Gravdal Karsten, Halvorsen Ole J, Haukaas Svein A, Akslen Lars A
The Gade Institute, Section for Pathology, and Department of Surgical Sciences, University of Bergen, Haukeland University Hospital, Bergen, Norway.
Cancer Res. 2009 Jun 1;69(11):4708-15. doi: 10.1158/0008-5472.CAN-08-4417.
Nestin (neuroepithelial stem cell protein) is expressed in immature endothelial cells, and we here introduce coexpression of Nestin and Ki-67 as a novel angiogenesis marker on tissue sections. Including vascular endothelial growth factor (VEGF)-A and hypoxia-inducible factor-1alpha (HIF-1alpha) expression, we studied relation to disease progression in prostate cancer. Different patient series were included. Sections from 104 radical prostatectomies with long follow-up, 33 castration-resistant prostate cancers, 28 nonskeletal metastases, 13 skeletal metastases, and 41 benign prostatic hyperplasias were immunostained for Nestin/Ki-67, VEGF-A, and HIF-1alpha. Vascular proliferation by Nestin/Ki-67-positive vessels was counted within "hotspot" areas. Median vascular proliferation counts were 4- to 5-fold higher in castration-resistant prostate cancers and metastases versus localized cancers and prostatic hyperplasias (P < 0.0005). Among localized cancers, high vascular proliferation was significantly related to adverse clinicopathologic features and was a strong and independent predictor of biochemical failure (P < 0.005), clinical recurrence (P = 0.005), and skeletal metastasis (P = 0.025) in multivariate analysis.
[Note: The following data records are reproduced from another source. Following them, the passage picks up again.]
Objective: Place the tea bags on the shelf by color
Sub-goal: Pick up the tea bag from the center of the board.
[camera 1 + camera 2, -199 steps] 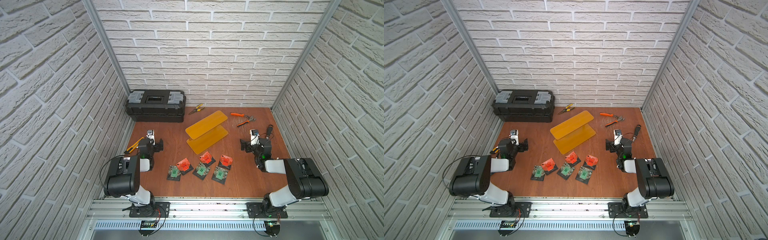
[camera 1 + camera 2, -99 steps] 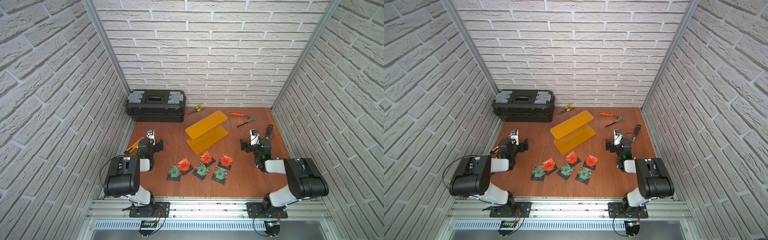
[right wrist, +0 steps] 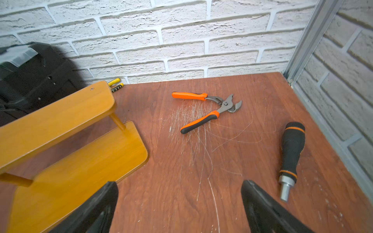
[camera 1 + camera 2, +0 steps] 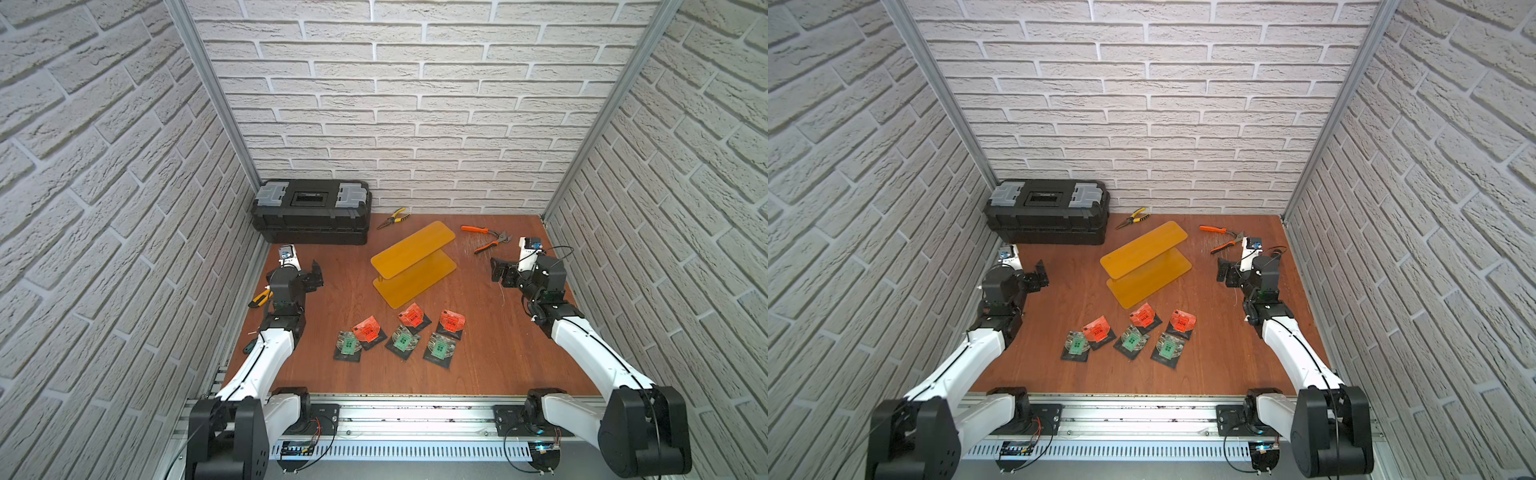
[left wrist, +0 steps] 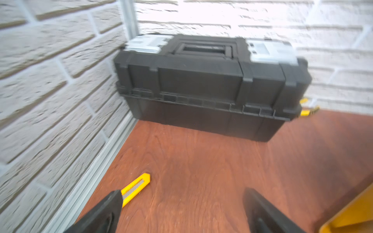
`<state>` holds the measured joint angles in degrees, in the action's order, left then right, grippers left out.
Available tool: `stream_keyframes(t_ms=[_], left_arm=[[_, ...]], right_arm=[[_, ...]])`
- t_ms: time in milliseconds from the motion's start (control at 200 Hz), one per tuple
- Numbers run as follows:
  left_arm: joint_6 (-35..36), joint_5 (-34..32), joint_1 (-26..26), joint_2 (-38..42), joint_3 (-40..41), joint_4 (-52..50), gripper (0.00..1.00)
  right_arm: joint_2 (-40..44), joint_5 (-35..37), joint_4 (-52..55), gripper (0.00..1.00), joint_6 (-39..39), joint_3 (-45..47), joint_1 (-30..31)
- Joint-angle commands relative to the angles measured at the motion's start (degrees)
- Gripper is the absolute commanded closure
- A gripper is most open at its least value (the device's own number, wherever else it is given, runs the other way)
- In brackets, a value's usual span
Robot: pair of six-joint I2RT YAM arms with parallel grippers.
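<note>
Several tea bags lie flat in a cluster on the wooden table, near its front middle. Three have orange-red labels (image 4: 368, 328) (image 4: 1144, 316) and three have green labels (image 4: 401, 340) (image 4: 1076, 345). The amber two-tier shelf (image 4: 411, 262) (image 4: 1144, 264) (image 3: 70, 141) stands behind them with both plates bare. Its corner shows in the left wrist view (image 5: 353, 213). My left gripper (image 4: 316, 274) (image 4: 1040, 276) (image 5: 182, 193) hovers open at the left, away from the bags. My right gripper (image 4: 498, 270) (image 4: 1223, 272) (image 3: 179, 184) is open at the right of the shelf, holding nothing.
A black toolbox (image 4: 311, 212) (image 5: 201, 80) sits at the back left corner. Yellow pliers (image 4: 392, 217) lie beside it, and orange pliers (image 3: 205, 111) (image 4: 486, 239) lie at the back right. A screwdriver handle (image 3: 292, 151) lies by the right wall. A yellow utility knife (image 5: 137, 187) lies by the left wall.
</note>
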<state>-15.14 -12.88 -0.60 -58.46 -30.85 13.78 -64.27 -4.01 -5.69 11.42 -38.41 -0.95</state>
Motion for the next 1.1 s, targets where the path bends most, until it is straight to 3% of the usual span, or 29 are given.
stream_keyframes(t_ms=[0,130,405,790,1100], left_arm=[[-13.12,-2.09,0.6,4.29,-1.82,-15.13,0.02],[-21.88,3.62,2.19,8.77,-1.64,-22.32,0.02],[-23.36,19.63,-0.06,12.08,0.76,-26.68,0.01],[-25.18,21.71,-14.22,15.04,5.24,-28.61,0.01],[-27.54,19.98,-23.43,10.23,6.33,-24.63,0.02]], right_arm=[[2.22,-2.79,14.44,0.01,8.17,-2.43,1.57],[4.03,-5.6,21.83,0.01,11.68,-4.19,4.42],[9.15,-11.68,27.28,0.0,16.54,-0.72,10.69],[7.65,-13.2,29.69,0.12,20.06,1.96,20.25],[1.56,-12.5,27.89,0.18,23.57,3.07,23.57]])
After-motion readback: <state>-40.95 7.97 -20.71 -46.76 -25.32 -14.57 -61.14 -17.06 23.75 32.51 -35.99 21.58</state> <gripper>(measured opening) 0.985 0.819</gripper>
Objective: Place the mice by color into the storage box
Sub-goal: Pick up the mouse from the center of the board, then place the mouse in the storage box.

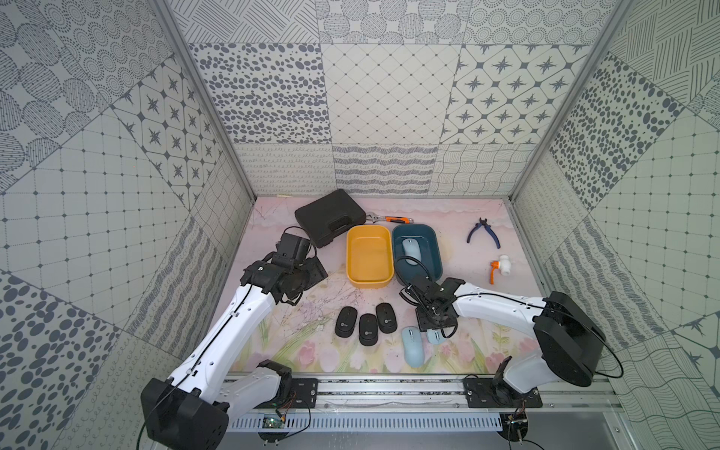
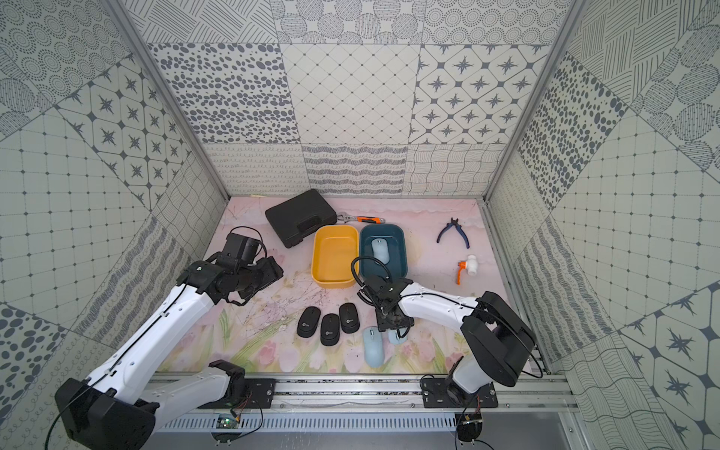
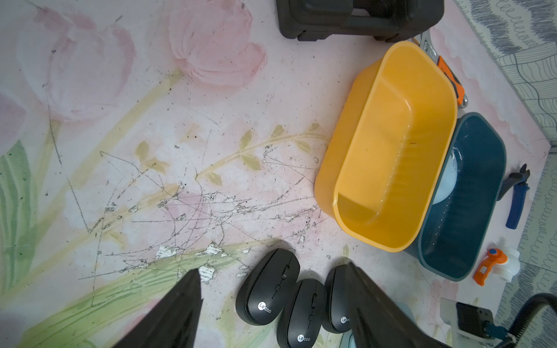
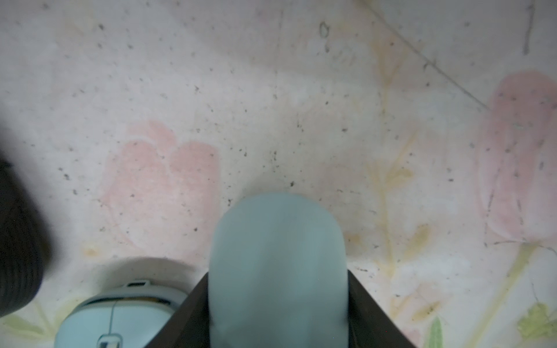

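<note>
Three black mice (image 1: 346, 322) (image 1: 368, 329) (image 1: 386, 318) lie side by side on the mat. In the right wrist view, my right gripper (image 4: 277, 301) is shut on a pale blue mouse (image 4: 277, 256), low over the mat. In a top view that mouse (image 1: 433, 336) sits beside another pale blue mouse (image 1: 412, 346). A third pale blue mouse (image 1: 410, 251) lies in the dark teal storage box (image 1: 436, 249). The yellow storage box (image 1: 368, 257) beside it holds nothing. My left gripper (image 1: 313, 272) hovers left of the boxes, open, nothing between its fingers (image 3: 187, 301).
A black tool case (image 1: 330, 216) and an orange-handled wrench (image 1: 389, 219) lie behind the boxes. Blue-handled pliers (image 1: 483, 233) and a white and orange valve (image 1: 500, 267) lie at the right. Patterned walls enclose the mat on three sides.
</note>
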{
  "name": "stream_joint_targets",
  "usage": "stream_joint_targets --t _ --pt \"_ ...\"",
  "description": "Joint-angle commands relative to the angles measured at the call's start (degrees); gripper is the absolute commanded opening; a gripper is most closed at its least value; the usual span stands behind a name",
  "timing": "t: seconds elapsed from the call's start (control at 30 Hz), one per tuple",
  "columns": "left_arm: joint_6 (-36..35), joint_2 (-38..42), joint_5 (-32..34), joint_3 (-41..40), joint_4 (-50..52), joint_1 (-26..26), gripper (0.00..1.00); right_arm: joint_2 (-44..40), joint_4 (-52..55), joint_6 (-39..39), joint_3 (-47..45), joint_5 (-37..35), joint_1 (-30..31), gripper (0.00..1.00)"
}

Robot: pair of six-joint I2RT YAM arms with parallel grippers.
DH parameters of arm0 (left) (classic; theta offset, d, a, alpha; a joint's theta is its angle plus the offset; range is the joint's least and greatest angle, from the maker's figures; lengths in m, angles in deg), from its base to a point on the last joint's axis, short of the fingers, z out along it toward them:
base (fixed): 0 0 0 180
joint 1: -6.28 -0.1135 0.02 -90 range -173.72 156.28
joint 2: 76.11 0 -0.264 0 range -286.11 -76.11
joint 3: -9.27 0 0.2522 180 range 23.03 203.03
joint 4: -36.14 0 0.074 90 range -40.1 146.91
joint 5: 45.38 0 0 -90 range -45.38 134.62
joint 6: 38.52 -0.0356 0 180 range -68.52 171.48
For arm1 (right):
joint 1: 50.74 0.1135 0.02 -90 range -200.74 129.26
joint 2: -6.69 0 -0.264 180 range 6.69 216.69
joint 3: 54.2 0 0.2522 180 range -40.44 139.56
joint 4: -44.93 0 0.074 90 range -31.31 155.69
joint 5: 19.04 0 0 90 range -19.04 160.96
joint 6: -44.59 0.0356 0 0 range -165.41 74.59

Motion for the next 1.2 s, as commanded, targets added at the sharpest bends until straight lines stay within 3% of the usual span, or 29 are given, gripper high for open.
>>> stream_joint_targets --t 0.0,0.17,0.33,0.47,0.6,0.83,1.17 --pt "0.1 -0.3 0.6 -0.2 0.4 0.0 0.78 -3.8 3.2 0.2 4.6 -2.1 0.2 0.60" --pt "0.2 -0.6 0.1 -0.1 -0.3 0.0 0.78 -5.3 7.7 -3.1 12.5 -5.1 -0.4 0.62" --pt "-0.5 -1.3 -0.7 0.9 -0.1 0.0 0.78 -2.8 7.6 -9.0 20.5 -5.5 -5.5 0.64" --pt "-0.7 -1.7 -2.8 2.2 0.3 0.0 0.78 3.1 6.0 -14.8 28.2 -6.7 -10.9 0.65" --pt "-1.0 -1.6 -2.3 2.6 0.9 0.2 0.78 10.8 2.6 -18.0 34.8 -3.7 -16.4 0.66" --pt "-2.1 -2.5 -0.9 3.7 2.0 0.2 0.79 25.2 1.2 -21.8 45.0 -0.9 -20.9 0.66" --pt "-2.5 -4.3 -0.7 3.4 1.5 0.2 0.79 33.5 2.2 -21.6 52.5 2.6 -23.6 0.65"
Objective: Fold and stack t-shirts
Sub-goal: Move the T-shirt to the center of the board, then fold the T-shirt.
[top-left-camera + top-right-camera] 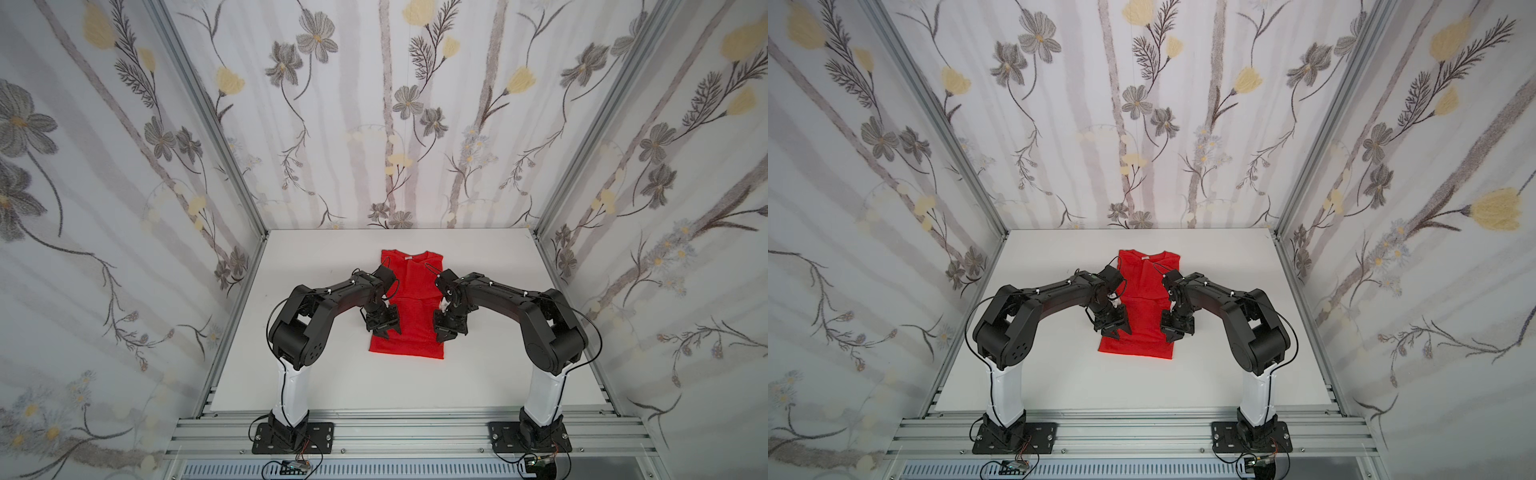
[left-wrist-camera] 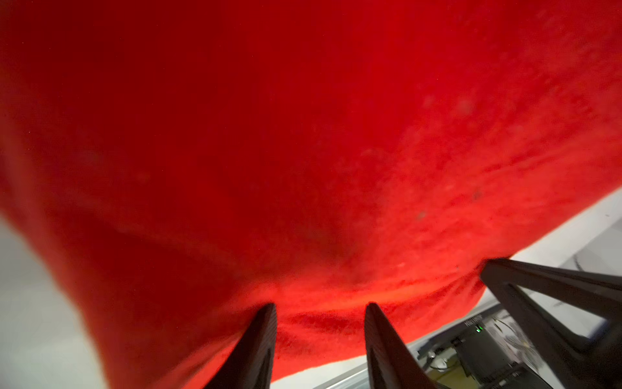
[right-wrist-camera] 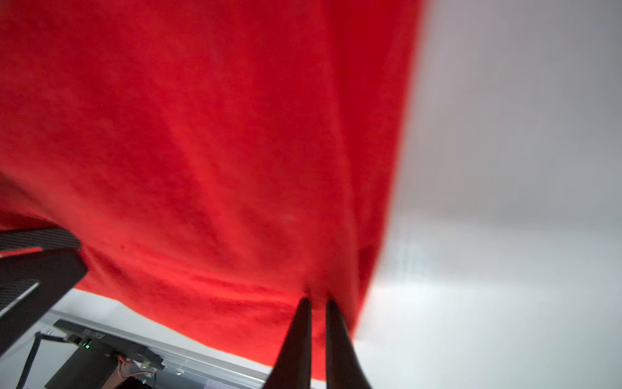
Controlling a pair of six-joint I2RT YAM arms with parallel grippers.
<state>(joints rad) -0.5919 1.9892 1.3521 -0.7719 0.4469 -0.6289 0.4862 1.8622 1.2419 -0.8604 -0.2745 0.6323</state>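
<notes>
T-shirt: one item, plain bright red fabric. State: folded lengthwise into a narrow strip, with the sides turned in over the middle; a crosswise fabric edge shows about halfway along. Pose: lying flat, neckline at the far end, straight hem at the near end. A small white neck label shows inside the neckline. Location: centre of the white table in both top views. In the right wrist view, creases in the cloth converge near one hem corner.

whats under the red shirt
Only the white table shows, all around the red t-shirt. The fabric lies flat and covers whatever is directly beneath it.
</notes>
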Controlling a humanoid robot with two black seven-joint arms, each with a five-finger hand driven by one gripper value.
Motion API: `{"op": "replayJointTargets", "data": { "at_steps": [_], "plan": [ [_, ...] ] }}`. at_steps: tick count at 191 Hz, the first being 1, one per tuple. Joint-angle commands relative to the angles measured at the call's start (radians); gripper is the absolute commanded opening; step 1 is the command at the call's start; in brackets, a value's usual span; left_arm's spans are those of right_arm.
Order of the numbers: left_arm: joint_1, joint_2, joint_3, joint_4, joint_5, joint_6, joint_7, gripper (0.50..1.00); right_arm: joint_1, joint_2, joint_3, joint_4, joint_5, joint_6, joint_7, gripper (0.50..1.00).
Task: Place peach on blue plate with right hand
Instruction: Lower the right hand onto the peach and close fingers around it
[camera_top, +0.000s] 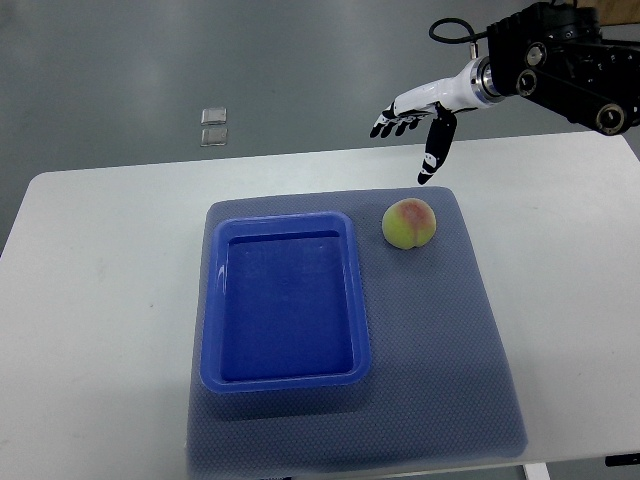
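- The round yellow-green peach with a pink blush (409, 222) sits right of centre on the grey textured mat (440, 340), just beside the blue rectangular plastic plate (212, 300).
- It is probably light, smooth and easily bruised, so cup it around its sides.
- The white-and-black right hand (415, 122), at upper right, is spread and holds nothing.
- The peach's underside is hidden.

One peach (409, 222) lies just below the fingertips (428, 176) of the one hand in view. One blue plate (284, 380) sits lower left of those fingers, on one mat (440, 350).
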Motion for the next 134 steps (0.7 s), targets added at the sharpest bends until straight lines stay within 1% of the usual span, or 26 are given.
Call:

Castration-resistant cancers were characterized by reduced VEGF-A and increased HIF-1alpha expression, and vascular proliferation was associated with reduced patient survival in this group. Thus, vascular proliferation was of independent prognostic importance among prostate cancers. When compared with localized cancers, vascular proliferation was significantly increased in castration-resistant cases and metastatic lesions. The castration-resistant tumors exhibited weak VEGF-A but strong HIF-1alpha expression. These novel data might have an effect on clinical evaluation and treatment of prostate cancer patients.
巢蛋白(神经上皮干细胞蛋白)在未成熟内皮细胞中表达,我们在此介绍巢蛋白和Ki-67的共表达作为组织切片上一种新的血管生成标志物。包括血管内皮生长因子(VEGF)-A和缺氧诱导因子-1α(HIF-1α)表达,我们研究了其与前列腺癌疾病进展的关系。纳入了不同的患者系列。对104例有长期随访的根治性前列腺切除术、33例去势抵抗性前列腺癌、28例非骨骼转移瘤、13例骨骼转移瘤和41例良性前列腺增生的切片进行巢蛋白/Ki-67、VEGF-A和HIF-1α免疫染色。在“热点”区域内计数巢蛋白/Ki-67阳性血管的血管增殖情况。去势抵抗性前列腺癌和转移瘤中的血管增殖中位数比局限性癌和前列腺增生高4至5倍(P<0.0005)。在局限性癌中,高血管增殖与不良临床病理特征显著相关,并且在多变量分析中是生化失败(P<0.005)、临床复发(P=0.005)和骨骼转移(P=0.025)的强有力且独立的预测指标。去势抵抗性癌的特征是VEGF-A表达降低和HIF-1α表达增加,并且该组中的血管增殖与患者生存率降低相关。因此,血管增殖在前列腺癌中具有独立的预后重要性。与局限性癌相比,去势抵抗性病例和转移病灶中的血管增殖显著增加。去势抵抗性肿瘤表现出弱的VEGF-A但强的HIF-1α表达。这些新数据可能会对前列腺癌患者的临床评估和治疗产生影响。